How to prove that the measurement space of compaction must be divisible

1.First of all, the compact measurement space must be the lindeloff space. A lindeloff space is a complete metric space with enough open coverages that a countable open coverage can be found.

2.Then, due to the countable nature of the open cover of the Lindeloff space, a countable dense subset can be found.

3.The arbitrary opening coverage of the compact metric space can be covered by a finite number of tees with a radius of 1 n, and a countable sub-overlay can be found by taking the family of tee sets with a radius of 1 n centered on all points as the full-space open coverage.

4.It follows that a compact metric space must be embedded in a Hilbert space. Since the hilbert space is divisible, the compact measurement space must also be divisible.

Therefore, we can conclude that the compact measurement space must be divisible.

First: a tight subset in a metric space is equivalent to a bounded closed set.

secondly: the union of finite bounded sets is a bounded set; And the union of a finite number of closed subsets is a closed set.

Therefore, a finite compact subset is a bounded closed set, that is, a compact set.

This is one of the basic propositions of metric space theory, which can be proved by the finite coverage of compact sets or the closed properties of columns.

In the metric space, the concept of convergence of the column of points can be defined by distance: xn x0 is d(xn,x0). The point column is called the Cauchy point column, which means that for any positive real number, there are natural numbers n, so that m, n n can prove that the convergence point column must be a Cauchy point column, and the reverse is not true.

The metric space in which each Cauchy point column converges is called a complete metric space. There are many good properties in this type of space. For example, the principle of compression mapping in a complete metric space holds.

It can be used to prove a series of existential uniqueness theorems for differential equations, integral equations, and systems of infinite linear algebraic equations. Any subset of the metric space x y with the original distance also becomes the metric space, called the subspace of x. If each tee shot {x x|d(x0,x)<>

Completeness definition: Any Cauchylie has a convergence point, and the convergence point is in x;

Question conditions: Cantor's closed-set theorem.

It can be proved by following the method of mathematical analysis.

Definition A compact set is a special set of points in a topological space that has finite sub-overrides for any open override. Within a measure space, a tight set can also be defined as a set that satisfies any of the following criteria:

Any column has a converging subcolumn, and the limit points of the subcolumn belong to that set (self-compaction set).

It has the properties of Bolzano-Weierstrass.

Complete and fully bounded.

Properties Compact sets have the following properties:

A tight set is necessarily a bounded closed set, but the reverse is not necessarily true.

A compact set under a continuous function is still a compact set.

The compact subset of the Hausdorf space is the closed set.

The non-empty compact subset of the real space has the largest and smallest elements.

Heine-Borel theorem: Within RN, a set is compact if and only if it is closed and bounded.

The continuous real-valued function defined on a tight set is bounded and has a maximum and minimum value.

The continuous real-valued function defined on the compact set is consistently continuous.

Intuitive understanding. In a sense, a compact set is similar to a finite set. To take the simplest example, in a metric space, all finite sets have the largest and smallest elements. In general, an infinite set may not have a maximum or minimum element (e.g., (0,1) in r), but a non-empty compact subset in r has both a maximum and a minimum element.

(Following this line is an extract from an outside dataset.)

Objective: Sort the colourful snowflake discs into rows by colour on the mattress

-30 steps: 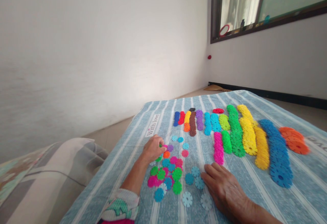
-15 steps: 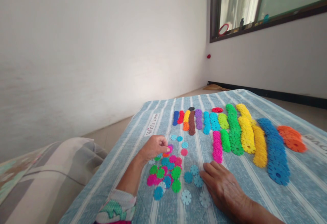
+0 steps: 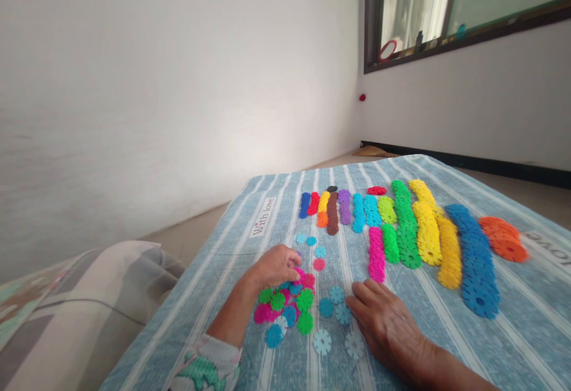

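Observation:
My left hand (image 3: 277,267) is over the far side of a mixed heap of notched plastic discs (image 3: 277,302). Its thumb and forefinger pinch a pink disc (image 3: 300,275) just above the others. My right hand (image 3: 387,321) rests on the cloth with its fingers curled together, and whatever is under them is hidden. Beside its fingertips are several loose blue discs (image 3: 326,307); a pale disc (image 3: 354,345) lies near its thumb side. Just beyond its knuckles ends an overlapping row of pink discs (image 3: 376,254).
A striped blue cloth (image 3: 232,302) covers the low surface. Overlapping rows of discs sorted by colour, such as green (image 3: 405,224) and dark blue (image 3: 475,266), spread across the right. Grey-and-white striped fabric (image 3: 102,296) bulges at the left. A white wall (image 3: 178,81) rises behind.
My left hand has come slightly nearer, lowering the pink disc from above the heap's far edge towards the other pink ones. My right hand has stayed in place. The view has shifted a little.

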Available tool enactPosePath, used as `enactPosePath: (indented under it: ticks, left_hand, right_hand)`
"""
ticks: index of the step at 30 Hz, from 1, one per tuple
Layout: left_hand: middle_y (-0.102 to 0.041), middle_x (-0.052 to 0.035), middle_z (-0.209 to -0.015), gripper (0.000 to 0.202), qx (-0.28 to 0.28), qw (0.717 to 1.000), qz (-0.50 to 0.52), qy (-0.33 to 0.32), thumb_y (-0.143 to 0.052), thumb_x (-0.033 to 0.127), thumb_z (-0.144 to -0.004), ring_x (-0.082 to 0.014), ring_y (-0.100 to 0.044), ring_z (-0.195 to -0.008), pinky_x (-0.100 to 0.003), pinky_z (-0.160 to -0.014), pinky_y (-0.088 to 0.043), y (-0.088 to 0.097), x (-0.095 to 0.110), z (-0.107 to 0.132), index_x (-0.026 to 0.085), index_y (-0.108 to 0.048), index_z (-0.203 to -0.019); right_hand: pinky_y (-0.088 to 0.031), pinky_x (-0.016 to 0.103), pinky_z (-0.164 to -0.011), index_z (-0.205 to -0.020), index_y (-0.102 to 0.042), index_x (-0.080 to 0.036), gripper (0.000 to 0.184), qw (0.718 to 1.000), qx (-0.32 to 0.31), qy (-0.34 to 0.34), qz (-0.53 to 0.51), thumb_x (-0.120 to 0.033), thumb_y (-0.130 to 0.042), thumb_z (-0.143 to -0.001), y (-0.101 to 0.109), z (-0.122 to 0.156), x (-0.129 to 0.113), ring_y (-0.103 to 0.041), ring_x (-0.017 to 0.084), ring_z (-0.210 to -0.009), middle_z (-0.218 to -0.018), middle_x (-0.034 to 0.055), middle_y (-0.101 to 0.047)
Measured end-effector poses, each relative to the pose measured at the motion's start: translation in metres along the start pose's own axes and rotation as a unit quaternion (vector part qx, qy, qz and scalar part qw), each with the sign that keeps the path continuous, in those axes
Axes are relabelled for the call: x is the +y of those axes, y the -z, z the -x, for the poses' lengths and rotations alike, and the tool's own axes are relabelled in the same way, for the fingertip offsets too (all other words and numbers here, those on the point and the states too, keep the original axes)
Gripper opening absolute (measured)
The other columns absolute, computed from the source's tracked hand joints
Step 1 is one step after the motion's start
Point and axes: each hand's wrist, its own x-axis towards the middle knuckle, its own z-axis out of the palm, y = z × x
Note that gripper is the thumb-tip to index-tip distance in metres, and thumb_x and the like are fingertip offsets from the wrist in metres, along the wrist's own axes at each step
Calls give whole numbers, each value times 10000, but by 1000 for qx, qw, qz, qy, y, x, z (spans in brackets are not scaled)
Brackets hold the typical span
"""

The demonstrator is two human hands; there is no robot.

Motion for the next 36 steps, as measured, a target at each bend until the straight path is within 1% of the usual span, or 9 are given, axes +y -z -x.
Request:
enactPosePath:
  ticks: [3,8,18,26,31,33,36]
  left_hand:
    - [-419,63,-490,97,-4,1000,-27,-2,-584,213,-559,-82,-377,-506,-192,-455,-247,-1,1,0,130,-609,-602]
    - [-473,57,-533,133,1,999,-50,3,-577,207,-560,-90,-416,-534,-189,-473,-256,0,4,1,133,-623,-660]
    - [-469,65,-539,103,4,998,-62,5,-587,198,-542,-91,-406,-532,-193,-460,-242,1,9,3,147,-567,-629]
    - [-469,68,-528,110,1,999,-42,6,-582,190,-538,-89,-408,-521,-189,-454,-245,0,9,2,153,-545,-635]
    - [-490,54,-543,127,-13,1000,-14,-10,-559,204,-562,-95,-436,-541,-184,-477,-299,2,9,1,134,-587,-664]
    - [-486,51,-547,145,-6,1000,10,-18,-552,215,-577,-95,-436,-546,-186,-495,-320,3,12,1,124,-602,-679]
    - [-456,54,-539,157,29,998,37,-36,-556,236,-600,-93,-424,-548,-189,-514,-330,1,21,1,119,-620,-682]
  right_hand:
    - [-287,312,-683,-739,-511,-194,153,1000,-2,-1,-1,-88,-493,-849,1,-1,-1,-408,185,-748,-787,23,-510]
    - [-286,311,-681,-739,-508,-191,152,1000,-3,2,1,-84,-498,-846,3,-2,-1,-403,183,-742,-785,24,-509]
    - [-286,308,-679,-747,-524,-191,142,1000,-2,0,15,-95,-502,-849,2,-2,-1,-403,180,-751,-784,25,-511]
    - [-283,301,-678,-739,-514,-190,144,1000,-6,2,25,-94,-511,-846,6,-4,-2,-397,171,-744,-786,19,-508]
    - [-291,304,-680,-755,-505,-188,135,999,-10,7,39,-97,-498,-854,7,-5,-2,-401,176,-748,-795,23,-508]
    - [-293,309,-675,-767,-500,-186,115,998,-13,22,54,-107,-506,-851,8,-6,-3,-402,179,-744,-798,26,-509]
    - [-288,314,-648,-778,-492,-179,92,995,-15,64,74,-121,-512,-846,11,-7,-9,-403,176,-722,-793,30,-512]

In many cases, a proof of true for a finite set can be extended to a tight set. A simple example is a proof of the property that a continuous real-valued function defined on a compact set is uniformly continuous.

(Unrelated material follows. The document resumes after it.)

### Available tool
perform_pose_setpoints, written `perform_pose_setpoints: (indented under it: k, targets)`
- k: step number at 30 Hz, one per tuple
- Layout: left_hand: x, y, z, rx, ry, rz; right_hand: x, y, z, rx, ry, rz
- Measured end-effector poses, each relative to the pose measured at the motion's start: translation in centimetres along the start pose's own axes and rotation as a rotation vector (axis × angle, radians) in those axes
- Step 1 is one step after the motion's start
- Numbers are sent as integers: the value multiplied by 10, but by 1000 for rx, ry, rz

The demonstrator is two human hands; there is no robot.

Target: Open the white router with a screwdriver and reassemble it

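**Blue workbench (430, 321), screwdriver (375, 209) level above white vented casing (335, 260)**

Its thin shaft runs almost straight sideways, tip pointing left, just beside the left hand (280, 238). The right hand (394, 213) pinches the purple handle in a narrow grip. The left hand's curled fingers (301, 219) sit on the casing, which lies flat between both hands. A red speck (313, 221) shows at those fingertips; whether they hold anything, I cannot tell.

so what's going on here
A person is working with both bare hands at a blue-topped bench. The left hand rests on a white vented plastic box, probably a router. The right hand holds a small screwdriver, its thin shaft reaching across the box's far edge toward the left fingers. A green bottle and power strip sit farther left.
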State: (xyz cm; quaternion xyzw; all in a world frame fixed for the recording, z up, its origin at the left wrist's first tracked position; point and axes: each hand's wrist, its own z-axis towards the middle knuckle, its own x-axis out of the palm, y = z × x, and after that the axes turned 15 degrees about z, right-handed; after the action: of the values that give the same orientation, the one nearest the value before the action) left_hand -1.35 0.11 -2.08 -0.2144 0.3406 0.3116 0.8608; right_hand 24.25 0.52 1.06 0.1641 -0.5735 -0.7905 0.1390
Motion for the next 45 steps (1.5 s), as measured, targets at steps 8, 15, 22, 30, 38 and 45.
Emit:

Similar concept. Self-containment compact: Each bounded sequence has convergent subsequences.

Countable compact set: Each countable open cover has a finite sub-cover.

Pseudo-tightness: All real-valued continuous functions are bounded.

Weakly countable compaction: Each infinite subset has a limit point.

In the metric space, the above concepts are all equivalent to compact sets.

The following concepts are generally weaker than compact sets:

Relative compactness: If a subspace y closure in the parent space x is compact, then y is said to be relatively compact to x

Quasi-compact set: If all sequences in space x's subspace y have a convergent subsequence, then y is said to be a quasi-compact set in x.

Local compact space: If each point in the space has a local base consisting of compact neighbors, the space is said to be a local compact space.